さくらしめじ、“擬似解散ライブ”で紡いだ2人で音楽を奏でる意味 演劇との融合で見せる『春しめじのお花し』第2弾

さくらしめじ『春しめじのお花し 二冊目』レポ

 4月2、3日の2日間、SHIBUYA PLEASURE PLEASUREにて、さくらしめじのワンマンライブ『春しめじのお花し 二冊目』が開催された。本公演は、音楽と演劇を融合させたスタイルで展開されるライブであり、昨年4月に中野サンプラザで開催された新感覚エンタメライブ『春しめじのお花し』の第2弾となるものだ。
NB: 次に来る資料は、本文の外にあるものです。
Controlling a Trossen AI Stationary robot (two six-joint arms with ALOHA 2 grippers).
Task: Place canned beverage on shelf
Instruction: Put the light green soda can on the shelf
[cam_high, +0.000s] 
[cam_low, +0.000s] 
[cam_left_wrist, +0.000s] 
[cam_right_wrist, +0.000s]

前回の公演同様、脚本はメンバーの田中雅功が手がけた。さらに今回は、小説家として『100回泣くこと』『トリガール!』などの代表作を持ち、メディアミックスプロジェクト「BanG Dream!」のストーリー原案や作詞を担当するなど幅広く活躍している中村航をアドバイザーとして迎えることで、物語のリアリティと完成度がさらにアップすることとなった。ここでは本公演に先がけて行われた公開ゲネプロの模様をレポートしていく。

さくらしめじ

 2本のアコギのイラストと共に「ラストコンサート!! さくらしめじ」と書かれたバックドロップの前で、田中雅功と髙田彪我の2人が「みちくさこうしんきょく」を演奏するシーンから物語はスタート。幼なじみ4人でバンドを始めたものの、メンバーが次々と辞めていき、今はもう雅功と彪我の2人きりに。さらに2人でのさくらしめじはこの日をもって解散。ルームシェアをしている部屋を彪我が出ていくことで、その関係が終わりを迎えようとしている。

さくらしめじ
田中雅功

 「僕たちの音楽はこれで最後です。ですが、僕たちやみなさんの人生は続いていきます。いつか必ず春はやってきて、キレイな花が咲くはずです。僕はそのときまで新しい一歩を踏み出し続けようと思います」と、最後の瞬間を前に彪我が未来に向けた思いを吐き出す。その隣で雅功は、複雑な表情を浮かべて寂しそうに立ち尽くしている――。この物語がフィクションであることは重々承知しているものの、自らが別の世界線のさくらしめじを演じるという設定と、目の前の2人の演技のリアルさによって、観客としてはどうしたって現実世界のさくらしめじの姿を重ね合わせて観てしまう。2人が紡いでいく“お花し”へ一気に引き込まれていくインパクトの強い導入だった。

さくらしめじ
髙田彪我

 そこからは、2人がともに暮らしているアパートの一室を舞台に物語は進んでいく。大学3年生の春を迎え、就職活動を始める彪我。独り暮らしをするための物件選びにも余念がない。一方の雅功は、未だ音楽への夢を諦めきれていない状況だ。「1曲だけやろうよ!」と雅功が強引に誘うことで、部屋の中で「てぃーけーじー」を歌い出す2人。最初は躊躇していた彪我も、2人で奏でる音楽の楽しさにはあらがえず、そのまま「Iroto-Ridori」「たけのこミサイル」まで3曲を一気に歌いきる。「楽しいなあ、楽しいよそりゃ」と思わず素直な感想を漏らす彪我だったが、今の彼にとっての音楽はあくまでも趣味の範囲内であるようだ。その温度差に、雅功はまた寂しそうな表情を浮かべてしまう。

さくらしめじ

 2人での生活とさくらしめじの活動再開を心から強く願う雅功。「もう1回、彪我と音楽がしたいんだ」と思いをまっすぐ伝えるものの、「この話はやめよう」と彪我の気持ちは変わらない。それでもなお食い下がる雅功に対して、「ずかずか俺の気持ちを踏み荒らすな」と激高する彪我。すれ違う思いへの切なさを吐き出すように、雅功は1人で「朝が来る前に」を歌い始める。続く「きみでした」「だるまさんがころんだ」では、ステージ上にぼんやりと浮かび上がった彪我とともに息の合ったハーモニーを響かせる。在りし日のさくらしめじのように……。